* **ABOUT THIS EXERCISE**: Quote the listing below in full and exactly as written, but omit every picture.

* **RECORDED DATA**:
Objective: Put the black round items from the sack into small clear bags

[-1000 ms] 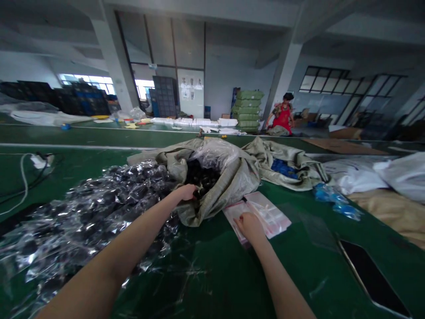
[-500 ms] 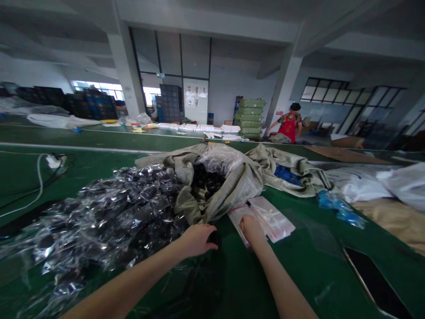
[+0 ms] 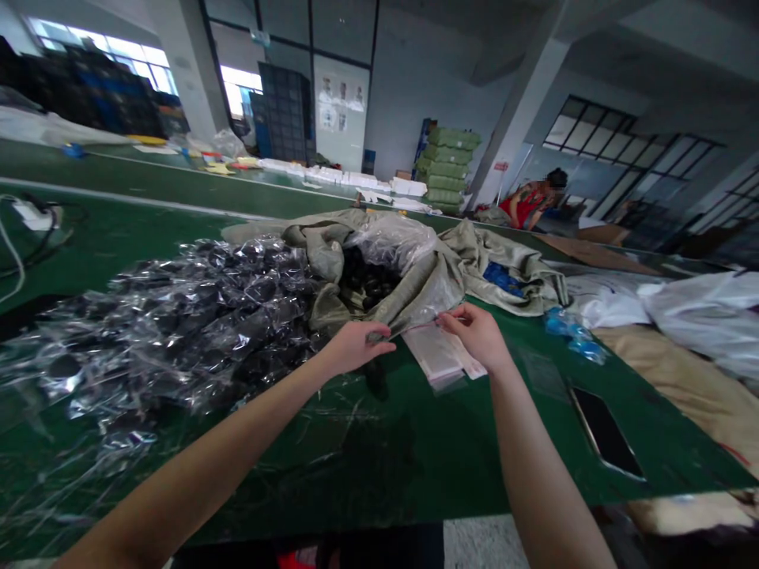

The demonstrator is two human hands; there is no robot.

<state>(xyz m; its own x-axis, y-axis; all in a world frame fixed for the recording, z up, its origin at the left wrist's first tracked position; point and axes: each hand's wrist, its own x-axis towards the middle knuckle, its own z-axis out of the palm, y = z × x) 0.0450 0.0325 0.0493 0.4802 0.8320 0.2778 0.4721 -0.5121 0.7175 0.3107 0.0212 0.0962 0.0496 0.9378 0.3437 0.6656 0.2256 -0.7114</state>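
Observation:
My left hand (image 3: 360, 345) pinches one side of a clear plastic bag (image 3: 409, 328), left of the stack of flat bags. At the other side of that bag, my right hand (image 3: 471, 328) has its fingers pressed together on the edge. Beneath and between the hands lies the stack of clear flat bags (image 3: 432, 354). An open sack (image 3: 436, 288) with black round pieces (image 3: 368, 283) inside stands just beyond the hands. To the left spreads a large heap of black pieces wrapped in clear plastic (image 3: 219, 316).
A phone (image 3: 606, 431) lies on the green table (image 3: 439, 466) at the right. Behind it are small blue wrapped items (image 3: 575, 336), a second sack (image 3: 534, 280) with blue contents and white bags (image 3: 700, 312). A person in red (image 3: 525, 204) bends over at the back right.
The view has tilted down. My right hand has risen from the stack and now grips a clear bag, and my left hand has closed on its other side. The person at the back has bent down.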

* **COMPLETED EXERCISE**:
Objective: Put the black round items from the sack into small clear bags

[-1000 ms] 
[-500 ms] 
[+0 ms] 

The demonstrator is two human hands; there is no robot.

<state>(xyz m; its own x-axis, y-axis; all in a world frame fixed for the recording, z up, its origin at the left wrist's first tracked position; point and axes: each hand's wrist, its own x-axis towards the middle knuckle, its own z-axis out of the palm, y = z × x) 0.0450 0.0325 0.0493 0.4802 0.8320 0.2778 0.4721 -0.5121 0.7175 0.3107 0.0212 0.0962 0.0496 0.9378 0.3437 0.6656 0.2256 -0.7114</state>
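Observation:
My left hand (image 3: 360, 345) pinches one side of a clear plastic bag (image 3: 409, 328), left of the stack of flat bags. At the other side of that bag, my right hand (image 3: 471, 328) has its fingers pressed together on the edge. Beneath and between the hands lies the stack of clear flat bags (image 3: 432, 354). An open sack (image 3: 436, 288) with black round pieces (image 3: 368, 283) inside stands just beyond the hands. To the left spreads a large heap of black pieces wrapped in clear plastic (image 3: 219, 316).
A phone (image 3: 606, 431) lies on the green table (image 3: 439, 466) at the right. Behind it are small blue wrapped items (image 3: 575, 336), a second sack (image 3: 534, 280) with blue contents and white bags (image 3: 700, 312). A person in red (image 3: 525, 204) bends over at the back right.
The view has tilted down. My right hand has risen from the stack and now grips a clear bag, and my left hand has closed on its other side. The person at the back has bent down.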

No further answer is needed.